AbbVie and Teneobio are joining forces to develop a bispecific antibody that targets BCMA and CD3. The Big Pharma is forking over $90 million to Teneobio’s affiliate, TeneoOne, to move the asset through phase 1. Under the deal, AbbVie also has the option to acquire TeneoOne, after which it will take over the development and commercialization of the drug.
By targeting BCMA and CD3, the asset, dubbed TNB-383B, is designed to direct the body's own immune system to target and kill BCMA-expressing tumor cells. It is one of four preclinical programs in Teneobio’s pipeline. The other three are a trispecific antibody for the treatment of lymphoma, a bispecific for HIV and checkpoint inhibitors that are mono- and bispecific. Tenebio expects to start clinical trials for TNB-383B in the first half of this year.
"We are excited to partner with AbbVie on our first clinical candidate, TNB-383B, which targets BCMA using our unique T-cell redirecting platform,” said Roland Buelow, Ph.D., the CEO of Teneobio and TeneoOne, in a statement. "Combined with AbbVie's commitment to scientific advancement and bringing oncology products to the worldwide commercial market, we will be able to quickly progress the development of TNB-383B for patients in need.”

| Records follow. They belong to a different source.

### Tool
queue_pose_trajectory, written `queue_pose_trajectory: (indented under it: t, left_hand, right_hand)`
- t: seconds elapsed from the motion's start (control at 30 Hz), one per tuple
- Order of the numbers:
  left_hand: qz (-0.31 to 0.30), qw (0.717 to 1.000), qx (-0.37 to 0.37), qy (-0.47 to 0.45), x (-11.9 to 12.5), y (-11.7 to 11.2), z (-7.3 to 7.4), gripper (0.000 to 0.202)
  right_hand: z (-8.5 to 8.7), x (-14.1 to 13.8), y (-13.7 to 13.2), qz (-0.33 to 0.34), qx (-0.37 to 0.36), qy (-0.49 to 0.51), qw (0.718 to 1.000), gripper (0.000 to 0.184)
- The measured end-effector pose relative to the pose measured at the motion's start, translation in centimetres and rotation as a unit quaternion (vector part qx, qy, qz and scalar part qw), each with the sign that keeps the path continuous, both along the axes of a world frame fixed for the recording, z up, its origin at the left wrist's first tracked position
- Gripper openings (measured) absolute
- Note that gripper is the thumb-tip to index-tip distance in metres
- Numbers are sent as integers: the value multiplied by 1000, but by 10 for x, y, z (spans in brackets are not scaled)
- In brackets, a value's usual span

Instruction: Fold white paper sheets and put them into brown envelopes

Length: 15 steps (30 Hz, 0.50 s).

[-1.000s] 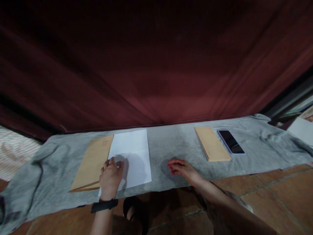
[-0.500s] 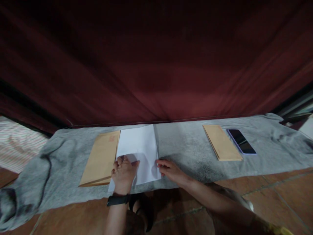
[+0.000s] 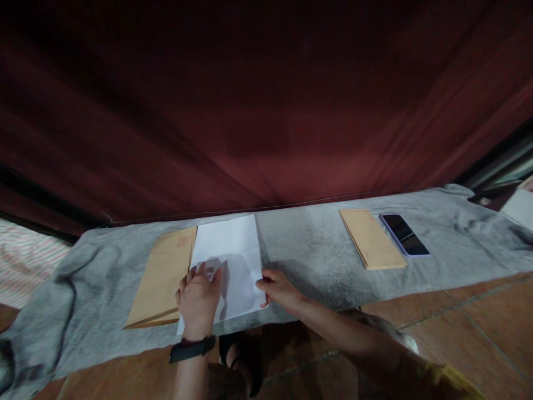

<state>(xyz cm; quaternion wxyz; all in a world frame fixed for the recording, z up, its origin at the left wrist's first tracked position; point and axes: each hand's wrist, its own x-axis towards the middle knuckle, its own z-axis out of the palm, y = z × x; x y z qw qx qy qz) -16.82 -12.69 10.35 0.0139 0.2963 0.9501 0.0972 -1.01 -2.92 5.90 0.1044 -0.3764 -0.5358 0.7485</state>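
Note:
A white sheet of paper (image 3: 231,250) lies on a grey cloth (image 3: 316,255), overlapping a brown envelope (image 3: 160,278) on its left. My left hand (image 3: 199,300), with a black wristband, rests flat on the near left part of the sheet, fingers spread. My right hand (image 3: 278,289) pinches the sheet's near right edge between thumb and fingers. The sheet's near corner under my left hand is hidden.
A stack of brown envelopes (image 3: 372,238) and a dark phone (image 3: 405,234) lie on the cloth at the right. A dark red curtain (image 3: 266,111) hangs behind. Brown floor tiles (image 3: 478,328) run along the near side. Striped fabric (image 3: 25,261) shows at far left.
My right hand has moved left across the cloth to the sheet's right edge and closed on it. My left hand has stayed on the sheet.

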Motion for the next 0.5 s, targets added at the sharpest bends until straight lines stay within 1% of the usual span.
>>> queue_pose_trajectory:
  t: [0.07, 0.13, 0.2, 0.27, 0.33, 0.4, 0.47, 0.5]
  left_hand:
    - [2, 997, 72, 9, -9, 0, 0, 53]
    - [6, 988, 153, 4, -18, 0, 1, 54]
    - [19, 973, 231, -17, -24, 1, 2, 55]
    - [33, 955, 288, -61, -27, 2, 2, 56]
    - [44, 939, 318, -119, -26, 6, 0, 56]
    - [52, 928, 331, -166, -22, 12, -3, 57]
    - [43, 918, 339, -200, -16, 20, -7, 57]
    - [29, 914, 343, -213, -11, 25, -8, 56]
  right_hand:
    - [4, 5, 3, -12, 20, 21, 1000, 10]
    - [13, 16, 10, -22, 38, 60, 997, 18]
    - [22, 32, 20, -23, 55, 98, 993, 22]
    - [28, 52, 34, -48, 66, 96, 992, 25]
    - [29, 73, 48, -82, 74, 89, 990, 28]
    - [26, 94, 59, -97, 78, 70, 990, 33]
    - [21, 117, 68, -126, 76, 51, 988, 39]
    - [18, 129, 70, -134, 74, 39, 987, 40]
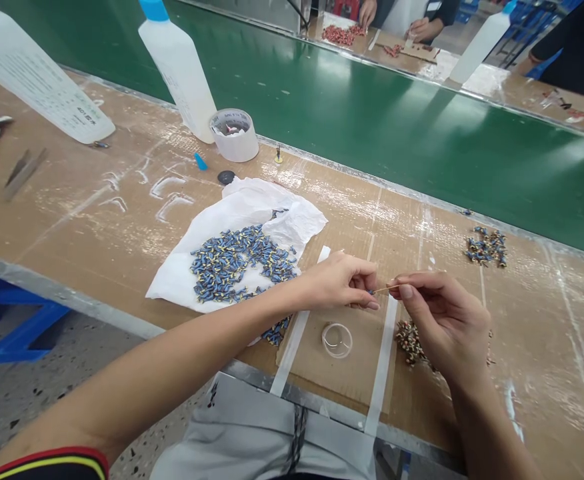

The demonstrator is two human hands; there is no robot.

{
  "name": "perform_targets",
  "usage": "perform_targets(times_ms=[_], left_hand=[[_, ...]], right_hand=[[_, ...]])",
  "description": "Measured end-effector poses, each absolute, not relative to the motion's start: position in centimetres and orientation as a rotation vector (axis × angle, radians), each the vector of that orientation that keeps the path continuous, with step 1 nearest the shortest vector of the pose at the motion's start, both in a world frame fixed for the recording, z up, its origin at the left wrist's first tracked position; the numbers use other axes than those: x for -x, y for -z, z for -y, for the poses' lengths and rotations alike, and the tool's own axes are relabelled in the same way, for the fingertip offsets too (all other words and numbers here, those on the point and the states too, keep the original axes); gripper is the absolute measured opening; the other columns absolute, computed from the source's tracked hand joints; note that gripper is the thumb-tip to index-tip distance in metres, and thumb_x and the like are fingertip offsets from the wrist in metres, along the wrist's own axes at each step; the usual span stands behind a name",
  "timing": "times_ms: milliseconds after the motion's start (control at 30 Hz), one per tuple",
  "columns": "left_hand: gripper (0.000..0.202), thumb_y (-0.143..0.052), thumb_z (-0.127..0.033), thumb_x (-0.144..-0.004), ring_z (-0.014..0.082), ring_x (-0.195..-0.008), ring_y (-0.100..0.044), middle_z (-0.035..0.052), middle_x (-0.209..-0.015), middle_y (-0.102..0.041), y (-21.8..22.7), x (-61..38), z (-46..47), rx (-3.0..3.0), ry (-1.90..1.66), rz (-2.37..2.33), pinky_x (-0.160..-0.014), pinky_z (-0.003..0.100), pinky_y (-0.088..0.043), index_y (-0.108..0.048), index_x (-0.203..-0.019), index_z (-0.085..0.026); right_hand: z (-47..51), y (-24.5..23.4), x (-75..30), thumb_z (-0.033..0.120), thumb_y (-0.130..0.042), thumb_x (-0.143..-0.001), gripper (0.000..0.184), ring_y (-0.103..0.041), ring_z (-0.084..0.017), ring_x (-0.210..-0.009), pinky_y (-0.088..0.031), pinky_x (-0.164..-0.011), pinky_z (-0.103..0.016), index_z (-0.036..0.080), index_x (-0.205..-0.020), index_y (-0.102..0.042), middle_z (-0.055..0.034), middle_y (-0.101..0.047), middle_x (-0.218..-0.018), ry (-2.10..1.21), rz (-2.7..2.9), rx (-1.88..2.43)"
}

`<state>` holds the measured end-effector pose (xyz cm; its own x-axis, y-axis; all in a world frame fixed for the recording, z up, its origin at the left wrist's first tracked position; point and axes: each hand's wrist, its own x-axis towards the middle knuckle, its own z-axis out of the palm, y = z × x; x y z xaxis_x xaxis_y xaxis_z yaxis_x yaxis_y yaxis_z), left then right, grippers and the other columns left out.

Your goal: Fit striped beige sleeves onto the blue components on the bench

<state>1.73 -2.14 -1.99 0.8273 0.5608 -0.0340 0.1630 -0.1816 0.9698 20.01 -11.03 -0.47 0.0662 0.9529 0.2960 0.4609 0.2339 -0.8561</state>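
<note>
My left hand is closed in a pinch, with a bit of a small blue part showing at its fingertips. From there a thin yellowish stick or wire runs to my right hand, whose thumb and forefinger are pinched on its other end. Below the hands, a small clear round cup stands on a cardboard sheet taped down with white strips. Many blue-and-yellow small parts lie on white paper to the left. A pile of brownish small parts is partly hidden behind my right hand.
Another cluster of small parts lies at right. A tape roll, white bottles, a blue cap and tweezers are on the left. A green conveyor belt runs behind; co-workers' hands are beyond it.
</note>
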Motion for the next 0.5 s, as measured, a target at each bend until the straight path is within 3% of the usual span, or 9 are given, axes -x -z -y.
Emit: perform_targets(times_ms=[133, 333, 500], left_hand=[[0.017, -0.072, -0.024, -0.077, 0.0089, -0.061, -0.056, -0.0007, -0.065, -0.063, 2.0, -1.7, 2.1, -1.719, -0.390, -0.546, -0.054, 0.019, -0.038, -0.059, -0.075, -0.013], [0.015, -0.072, -0.020, -0.076, 0.0088, -0.058, -0.056, -0.0016, -0.063, -0.062, 2.1, -1.3, 1.8, -1.643, -0.379, -0.505, -0.055, 0.019, -0.041, -0.059, -0.079, -0.013], [0.014, -0.070, -0.021, -0.077, 0.0090, -0.057, -0.057, -0.0027, -0.062, -0.060, 2.0, -1.1, 1.7, -1.556, -0.386, -0.505, -0.054, 0.020, -0.044, -0.058, -0.079, -0.014]], right_hand=[[11.0, 0.3, -19.6, 0.017, -0.065, -0.086, 0.010, -0.067, -0.017, -0.083, -0.053, -0.073, -0.029, 0.023, -0.093, -0.069, -0.0029, -0.071, -0.089, -0.625, 1.546, 1.360], [11.6, -0.6, -19.8, 0.016, -0.061, -0.089, 0.010, -0.067, -0.014, -0.073, -0.054, -0.067, -0.027, 0.023, -0.094, -0.067, -0.0024, -0.070, -0.087, -0.763, 1.291, 1.267], [11.9, -1.5, -19.4, 0.009, -0.060, -0.087, 0.016, -0.064, -0.016, -0.082, -0.051, -0.073, -0.030, 0.023, -0.092, -0.067, -0.0023, -0.068, -0.086, -1.118, 1.750, 1.013]])
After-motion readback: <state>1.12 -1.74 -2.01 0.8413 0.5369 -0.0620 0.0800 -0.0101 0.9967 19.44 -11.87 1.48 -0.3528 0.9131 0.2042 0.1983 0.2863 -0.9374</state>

On top of the $90 million upfront payment, TeneoOne’s shareholders stand to collect regulatory and sales milestones if AbbVie pulls the trigger on acquiring the company.
The partnership comes after an active couple of months in the BCMA space. In December, Amgen presented early clinical data on its anti-BCMA T cell engager, AMG 420, at the annual meeting of the American Society of Hematology (ASH). AMG 420 binds to the same targets as TNB-383B and posted a 70% objective response rate (ORR) in patients with relapsed or refractory multiple myeloma. However, its time-consuming delivery—via infusion—and looming BCMA-targeting CAR-T competitors could threaten its prospects.
ASH saw data from more than 10 anti-BCMA programs, ranging from bispecific antibodies and antibody-drug conjugates to autologous and allogeneic CAR-T. Despite the crowded field, Jefferies analysts crowned Bluebird Bio’s CAR-T therapy bb2121 as “still leading the pack.” The treatment’s 95.5% ORR at the highest dose level—and its median progression-free survival of 12 months—"sets it apart from other competitors on both efficacy performance and development progress at this juncture,” they said.
But it hasn’t been a walk in the park for everyone. Gilead said at the J.P. Morgan Healthcare Conference in January that it would only press ahead with development of an anti-BCMA cell therapy for multiple myeloma, KITE-585, if its profile was very compelling. And signs, it turned out, pointed to no—the company canned the program, picked up in its $12 billion acquisition of Kite Pharma, just last week, triggering an $820 million impairment charge in the fourth quarter.